Little Green Faeries

Like someone pissing in your stream of consciousness

Friday, March 30, 2007

Pecora=Sheep in Italian
Pecorino=is the masculine diminutive of sheep, and refers to cheese, generally such as Pecorino Romano,Pecorino di Pienza.
Pecorina=the feminine dimunitive of sheep refers to a certain sexual position most often associated with prison sex.
why do I tell you this? a lesson in etymology? No, my friends,it is a cautionary tale.
Picture this...yours truly drinking wine, eating buffalo mozzerella drizzled in honey, with my girls, at a hole in the wall restaurant in Calabria, that doubles as a gas station.
the owner, wanting to be hospitable to all people, but being extra hospitable to the American, being in an area that rarely sees an American, is cooking up all kinds of food, pouring me glasses of wine etc.
now let me interject that all products that come from the sheep, have a distinct smell. If you ever had contact with lanolino puro, you understand.
I am an american from California, i didn't grow up eating sheep. My mother would make lamb every so often, but lamb doesn't stink like ewe. So I associate that distinct odor with Calabrian cuisine.
Now let's go back to the scene of the crime...I had been drinking wine, my italian was getting lazy and the owner brings out this rice dish...it hit my mouth and I knew there was something sheep in there.
I asked him about it, but I chose the wrong words. Instead of realizing my gaff right away, I read his face wrong and thought that he thought that I said pecorina( prison sex) instead of cheese (pecorino).So instead of letting it be, I said
" you know I said the rice smells like cheese not prison sex"
at that point I had really outdone myself.
he filled my wine glass and instructed my girls to toast me.
It is amazing how I can trash up a place.

Wednesday, March 21, 2007

I have had it. I am done. I need to sew my vagina shut. It brings me nothing but problemi. Anche se ci sono alcuni momenti di piacere, il male che viene dopo vengo, is not worth it.
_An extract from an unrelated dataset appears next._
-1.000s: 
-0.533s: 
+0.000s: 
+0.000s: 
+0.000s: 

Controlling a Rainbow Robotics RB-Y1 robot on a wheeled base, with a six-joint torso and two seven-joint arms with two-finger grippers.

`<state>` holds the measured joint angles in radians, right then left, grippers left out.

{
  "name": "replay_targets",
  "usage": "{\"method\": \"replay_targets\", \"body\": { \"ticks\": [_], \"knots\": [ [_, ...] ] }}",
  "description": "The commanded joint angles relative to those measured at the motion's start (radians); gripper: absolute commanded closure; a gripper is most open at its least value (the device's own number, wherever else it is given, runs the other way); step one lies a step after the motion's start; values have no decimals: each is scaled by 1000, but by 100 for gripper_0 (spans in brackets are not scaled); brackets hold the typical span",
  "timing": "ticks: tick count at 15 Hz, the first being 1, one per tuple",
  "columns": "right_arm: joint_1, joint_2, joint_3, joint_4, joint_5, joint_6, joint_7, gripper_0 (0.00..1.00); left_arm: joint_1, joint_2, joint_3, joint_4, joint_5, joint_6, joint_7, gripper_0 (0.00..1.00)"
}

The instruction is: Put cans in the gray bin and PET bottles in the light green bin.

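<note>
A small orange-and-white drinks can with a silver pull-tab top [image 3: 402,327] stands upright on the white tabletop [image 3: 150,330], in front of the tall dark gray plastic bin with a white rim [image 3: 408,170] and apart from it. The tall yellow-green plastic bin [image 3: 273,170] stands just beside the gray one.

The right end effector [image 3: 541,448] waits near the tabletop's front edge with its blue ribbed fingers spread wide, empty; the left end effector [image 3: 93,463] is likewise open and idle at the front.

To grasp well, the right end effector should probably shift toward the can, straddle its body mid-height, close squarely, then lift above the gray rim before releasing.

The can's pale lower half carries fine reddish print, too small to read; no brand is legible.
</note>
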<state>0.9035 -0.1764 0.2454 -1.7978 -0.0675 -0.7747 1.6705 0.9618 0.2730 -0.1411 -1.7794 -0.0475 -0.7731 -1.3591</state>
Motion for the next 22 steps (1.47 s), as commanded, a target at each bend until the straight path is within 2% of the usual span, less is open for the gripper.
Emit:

I have always felt that you should keep your friends close and your ex boyfriends closer.

I am done walking on eggshells and playing nice. I am done.

I am sick of the naked and vulnerable becoming the cold and removed as I get on yet another plane.

I am sick of the righteous. The rigid. The toxic.

I am sick of the way I factor in to all of this.

Friday, March 09, 2007

Things you should know about stuff you don't care about

If you are ever in Italy and manage to work your way in to the home/heart/bed of a local, there are a few things you should know.

Do not count on common sense or civic familiarity when acessing simple indicators as sidewalks,traffic lights,large multi-generational families eating gelato...They are not your friends!!! People idle on the sidewalks and walk in the streets. Some cities have not much in the way of safe pedestrian passageways. Generally any place you find a walk way you find a glut of motorini and piles of feces that question ostentatiously " Was that left by a dog or a donkey?".Please also note, signs such as "walk,yield, stop, one way street" are looked upon as oppressive and somehow linked with capitalism,fascism,nazism,america, the white devil, poverty in Africa, Osama bin Laden, Mickey Mouse, Betty White and the Devil himself. They are frowned upon or rebelled against outright.

A four way stop is like an experiment in social darwinism.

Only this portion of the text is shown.